The level of patient satisfaction was graded on a 5-point Likert scale (
24) (0 = extremely dissatisfied, 1 = dissatisfied, 2 = neither satisfied nor dissatisfied, 3 = satisfied, 4 = extremely satisfied). Side effects, such as hypotension (defined as any decrease in the MAP of > 20% of the preoperative baseline value or MAP ≤ 65 mmHg), bradycardia (HR < 60 beats/min), and postoperative nausea and vomiting (PONV), were documented. Hypotension was managed with fluid bolus ± ephedrine 5 - 10 mg IV. Bradycardia was managed with 0.01 mg/kg of atropine. The prevention of PONV was attempted using 4 mg ondansetron at the end of the operation.
The primary outcome was the total postoperative consumed meperidine in the first 24 hours. The secondary outcomes were the time of the first analgesic request, postoperative pain, and patient satisfaction.

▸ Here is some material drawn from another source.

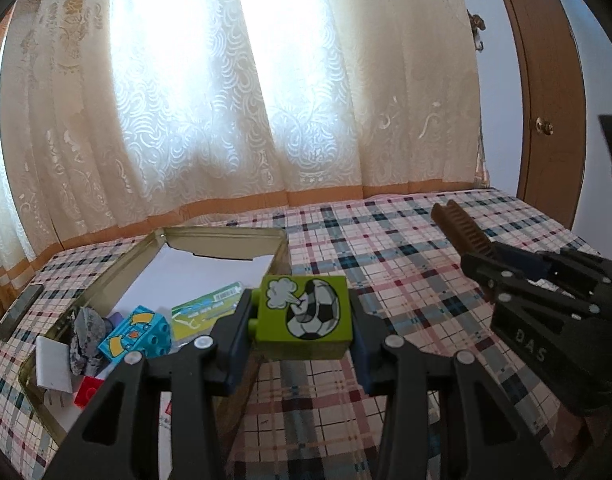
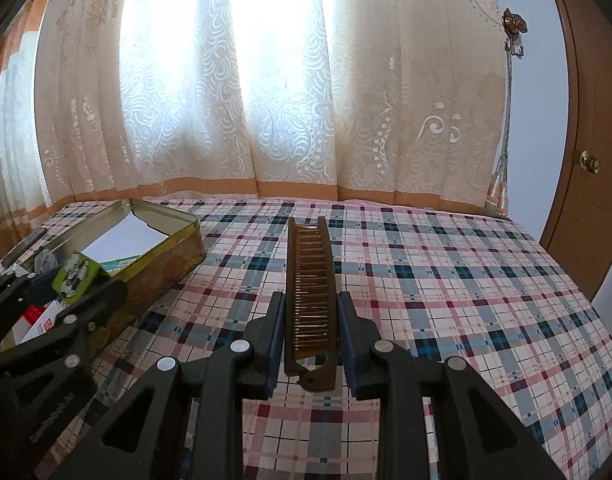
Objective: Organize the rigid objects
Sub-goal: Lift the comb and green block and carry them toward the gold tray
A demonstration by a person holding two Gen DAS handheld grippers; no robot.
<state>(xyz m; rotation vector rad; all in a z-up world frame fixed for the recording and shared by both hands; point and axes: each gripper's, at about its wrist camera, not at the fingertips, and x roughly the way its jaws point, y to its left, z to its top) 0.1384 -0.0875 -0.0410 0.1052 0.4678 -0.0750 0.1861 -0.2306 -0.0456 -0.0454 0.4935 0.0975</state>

3.4. Sample Size Calculation
The sample size calculation was made by G*Power 3.1.9.2 (Universitat Kiel, Germany). A pilot study was performed (5 cases per group), and it was observed that the mean (± standard deviation [SD]) of the total consumption of meperidine postoperatively in the first 24 hours was 48 ± 16.81, 76 ± 36.98, and 84 ± 23.02 mg in QLB III, QLB II, and TAPB groups, respectively. In this study, 20 women were recruited in each group based on a 0.6 effect size, 95% confidence limit, 95% study power, and 1: 1: 1 group ratio. Moreover, four cases were added to each group (to compensate for dropout).
3.5. Statistical Analysis
In this study, SPSS software (version 27; IBM, Chicago, IL, USA) was used for statistical analysis. The normality of the data distribution was verified by the Shapiro-Wilk test and histograms. Parametric quantitative data were expressed as mean and SD and assessed using the analysis of variance (ANOVA) (F) test with post hoc comparisons (Tukey) and repeated measures ANOVA. Quantitative non-parametric data were expressed as the median and interquartile range (IQR) and compared between groups using the Kruskal-Wallis test (with the Mann-Whitney test for pairwise comparison). The chi-square test was applied to analyze qualitative variables that were presented as frequency and percentage (%). A two-tailed P-value ≤ 0.05 was judged statistically significant.